Putting aside historical and social-cultural aspects of this “resentment” of the USA, in the political realm it is no secret that, over multiple USA administrations, the German side, often along with other Western European powers, has been deeply opposed to many major USA foreign policy decisions, and indeed many of these decisions did not go well for the transatlantic alliance.
One could point back 50 years, to the VietNam War, or to US coups and interventions in Latin America, or the stationing of intermediate-range nuclear missiles in West Germany (which the Russians did also in East Germany). All of this was clearly upsetting to broad sections of the European population; as this was often within the USA as well.
All these issues would likely have been forgotten by now; however, transatlantic-policy clashes over geostrategy have continued in the post-Cold War era.
These clashes include the two Iraqi Gulf Wars and, for many years USA Iran policy (up till the late-Geo. Bush administrationm when EU attitudes to Iran started to merge with the USA’s), the USA-led NATO intervention against Serbia to end the Balkan wars (which ushered in a renaissance for NATO within Europe that was clearly unwelcomed at the time in broad German circles), the mishandling and human-rights violations of the War on Terror post 9/11, and more recently USA policy w.r.t China and Russia – esp. the shift to a strategy of “Great Power Competition” as it disengaged from the “War on Terror” and USA military over-involvement in the MENA regions.
More generally, the fact that, during almost any post-Cold War crisis confronting the transatlantic alliance, the USA president has been “the decider” (in the words of George Bush), became a source of palpable resentment.
Economic and trade tensions served to fortify these political and geopolitical sensibilities and has been, by far, the primary vector which drew German business circles into resentment of USA leadership of the alliance. In German political parties, this ongoing resentment has been esp. notable within the SPD; in the extreme-right AfD party and, in a less ideological, more pragmatic manner, by conservative business sections of the CDU/CSU, and as always the traditional far-left.
This gave rise to a deep urge among German business and political circles to find ways to escape dependence on and subordination to USA determination of policy within the transatlantic alliance in-general and, till now, on oil and gas in particular, linked as it has been to the Mideast Wars. This only deepened the instinctive urge to fix Germany’s connection to the Russian gas and oil supplies as a “strategic balancing” to the USA’s predominance in global energy markets and in energy geostrategy during the post-Cold War years and especially the “color revolutions” and most especially Ukraine’s struggle against Russian domination.

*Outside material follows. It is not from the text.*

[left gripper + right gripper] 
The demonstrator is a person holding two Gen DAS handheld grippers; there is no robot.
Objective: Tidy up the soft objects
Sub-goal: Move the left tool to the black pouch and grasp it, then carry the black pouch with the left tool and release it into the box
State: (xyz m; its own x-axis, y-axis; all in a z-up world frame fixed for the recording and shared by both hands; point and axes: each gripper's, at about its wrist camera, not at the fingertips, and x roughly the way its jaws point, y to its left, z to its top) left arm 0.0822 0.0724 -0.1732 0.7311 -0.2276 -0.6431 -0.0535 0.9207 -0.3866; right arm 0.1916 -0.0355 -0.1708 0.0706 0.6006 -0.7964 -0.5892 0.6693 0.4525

German elites got deeply involved in a project to guarantee continued Russian natural gas deliveries to their country and on into Europe should there ever be a conflict between Russia and Ukraine that might interrupt the flows transiting Ukraine into Germany and its EU allies’ markets.
Hence, this produced the agreements to assist Putin’s Kremlin to build the detour pipelines Nord Stream 1 and 2 (i.e., a mga-infrastructure plan to completely replace, using “more secure routes,” the Russian-to-Europe export pipeline system of the Cold War Era that mostly flowed across Ukraine, but Poland and Belarus as well, and which itself had only been built due to active West German [and French] participation).
In addition, German elites took the geostrategic and geo economic decision to constantly deepen the vertical integration of Germany (and with it, Europe) with the upstream Russian gas system … not in spite of Russian aggression against Ukraine, but precisely because of the threat and reality of such aggression.
From the CEE, Baltic, American and other opponents’ point of view, this amounted to “throwing Ukraine under the bus.” But, this was precisely the conscious, “realpolitik” decision (my characterization) by both groups of German geopolitical and geoeconomic policy elites. For the “realpolitik” group, there was little in the way of “naivety” … it was a calculated geostrategic gamble. This group benefited from the ideological traditions of Ostpolitik and Change through Trade groups, which had long infected broad sections of German elites, and would repeat the inane refrains this latter group believed in … such as “change through trade” and “this is only a commercial project.”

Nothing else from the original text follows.